I feel like, if there's ANYTHING we have learned in the past decade or two it's that people who defend a company tend to be doing so for the wrong reasons. See Sony or Microsoft, or Apple or Android, etc. Defending a company is just weird.
I look at replit as a tool, run by people. The tool might be cool, but the CEO made a bad decision and now I judge the product on that CEOs actions. There's no definitive time frame or action that just magically makes it better.
But in general, I'll stop thinking about the stupid actions of the CEO when my brain stops reminding me "Oh, no matter how cool this is, the actions of the CEO were incredibly poor." When will that be? No idea, but maybe sometime down the road he does enough good things that I will suddenly stop and think "cool, looking back, he's done enough good that I can probably forget about the poor decision he made and start looking at this again, because he's proven he isn't that one stupid action."
Goodwill is earned, it's not simply given. It's often hard won, but incredibly easy to lose.
https://intuitiveexplanations.com/tech/replit/
Looks like this CEO isn't of good character after all. He looks almost like a jerk when looking at the end of the story. Even in his last email he tried to get his (obviously wrong) point. He never apologized for the things that mattered most, only tried to extinguish the social media fire all in all.
Also he doesn't look very smart, imho:
Big LOL here! The abstract things are the simplest, yeah! That's why progress in something like math or theoretical physics is made by the dumbest people, in contrast to something like sociology where you need genius level of intelligence to come up with some new ideas.
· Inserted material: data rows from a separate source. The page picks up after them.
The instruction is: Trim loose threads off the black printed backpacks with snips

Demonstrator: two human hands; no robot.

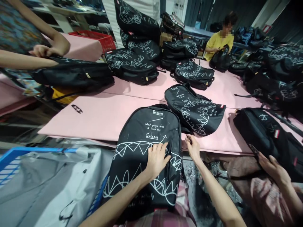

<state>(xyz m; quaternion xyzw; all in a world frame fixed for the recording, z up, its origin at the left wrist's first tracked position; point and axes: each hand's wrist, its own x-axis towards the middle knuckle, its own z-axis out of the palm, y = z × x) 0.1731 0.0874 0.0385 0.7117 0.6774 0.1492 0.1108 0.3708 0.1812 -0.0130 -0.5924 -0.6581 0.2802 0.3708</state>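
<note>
A black backpack [142,151] with white scribble print and the word "Success" lies half on my lap, half on the pink table [99,116]. My left hand [156,157] rests flat on its front panel, fingers spread, holding nothing. My right hand [193,147] is beside the backpack's right edge with fingers pinched on a small dark piece, perhaps a zipper pull [188,138]; what it is I cannot make out. Just beyond lies a second printed backpack [195,108].
Many more black backpacks are piled at the back [136,60] and right [267,132]. A co-worker's hands [44,50] hold a bag at the left; another person's hand [272,165] is at the right. A blue crate [14,156] with plastic bags stands lower left. A person in yellow [219,41] sits far back.
</note>
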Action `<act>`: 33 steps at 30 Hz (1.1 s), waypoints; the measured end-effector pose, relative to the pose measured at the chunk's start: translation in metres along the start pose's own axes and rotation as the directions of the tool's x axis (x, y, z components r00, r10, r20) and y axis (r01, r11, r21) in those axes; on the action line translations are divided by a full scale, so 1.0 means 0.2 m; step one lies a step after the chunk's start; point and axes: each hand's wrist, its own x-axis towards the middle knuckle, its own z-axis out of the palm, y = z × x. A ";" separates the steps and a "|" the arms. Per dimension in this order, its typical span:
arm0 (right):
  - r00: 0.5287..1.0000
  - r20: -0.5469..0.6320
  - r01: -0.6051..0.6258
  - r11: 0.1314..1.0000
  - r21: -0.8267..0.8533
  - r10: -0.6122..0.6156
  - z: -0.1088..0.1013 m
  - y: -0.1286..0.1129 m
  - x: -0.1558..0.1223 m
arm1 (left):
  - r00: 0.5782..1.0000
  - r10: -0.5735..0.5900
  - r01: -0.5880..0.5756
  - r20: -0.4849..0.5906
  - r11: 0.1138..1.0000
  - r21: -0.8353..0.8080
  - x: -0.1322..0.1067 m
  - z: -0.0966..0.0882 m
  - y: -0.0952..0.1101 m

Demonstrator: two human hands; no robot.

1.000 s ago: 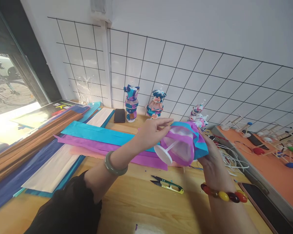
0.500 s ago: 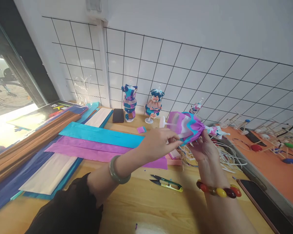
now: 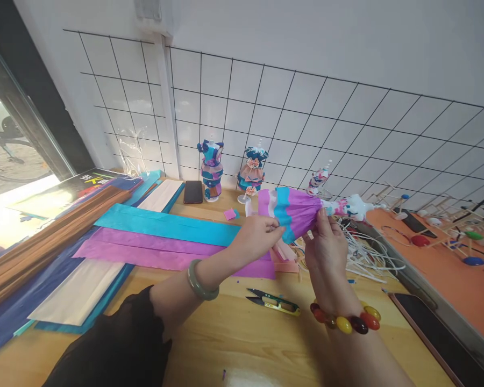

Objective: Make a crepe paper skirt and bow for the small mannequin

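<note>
A small dress-form mannequin (image 3: 353, 207) lies sideways in the air, its white, pink-splotched top pointing right. Round its lower half flares a tiered paper skirt (image 3: 296, 209) in purple, blue and white. My right hand (image 3: 326, 247) grips it at the gathered waist, thumb in front. The fingers of my left hand (image 3: 256, 236) pinch the skirt's lower edge. Behind my left hand, the mannequin's white round base shows only in part. Below both hands, thread snips (image 3: 274, 302) with yellow and green handles lie on the wooden table (image 3: 242, 344).
Blue (image 3: 169, 223) and purple paper strips (image 3: 145, 247) lie across cream strips on the left, beside brown paper rolls (image 3: 56, 236). Two dressed mannequins (image 3: 212, 169) and a phone (image 3: 193, 192) stand or lie near the wall. White cords (image 3: 371, 252) and another phone (image 3: 423, 328) are at right.
The mannequin has turned, so the skirt's outer side faces me rather than its open underside. My right hand has shifted left; my left hand still pinches the hem.
</note>
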 end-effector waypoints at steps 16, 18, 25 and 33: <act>1.000 -0.016 -0.021 1.000 0.000 0.021 -0.01 0.01 0.04 | 0.994 -0.102 0.104 0.047 0.994 -0.041 0.04 -0.04 -0.03; 1.000 0.021 0.011 0.999 -0.034 -0.011 -0.03 0.01 0.05 | 0.991 -0.114 0.114 0.064 0.993 -0.008 0.04 -0.06 -0.02; 0.981 0.188 0.100 0.953 -0.286 -0.047 -0.10 -0.02 0.14 | 0.969 -0.119 0.110 0.217 0.993 0.051 0.00 -0.21 0.11; 0.888 0.460 0.255 0.837 -0.484 -0.005 -0.07 -0.07 0.07 | 0.993 0.054 -0.039 -0.104 0.989 0.140 0.05 -0.27 0.06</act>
Sure, sure.
But that's of course not everything this dude got completely backwards.
Would explain why replit is the most useless of all the online IDEs: It has no direction, no true value proposition. It's not a good cloud coding environment. It never was a good code snippet playground (actually one of the worsts). Now they even require accounts, so the quick code snippet aspect is also gone. Also they badly positioned in the education space…
Of course I wish them luck!
But I guess they have no chance against something like Gitpod, Github, or OpenShift codespaces, which are light-years ahead.
OK, maybe the exit-strategy is "just" to be visible enough that at some point they get bought by one of the above. (Which doesn't look like the most ethical thing to do ;-)).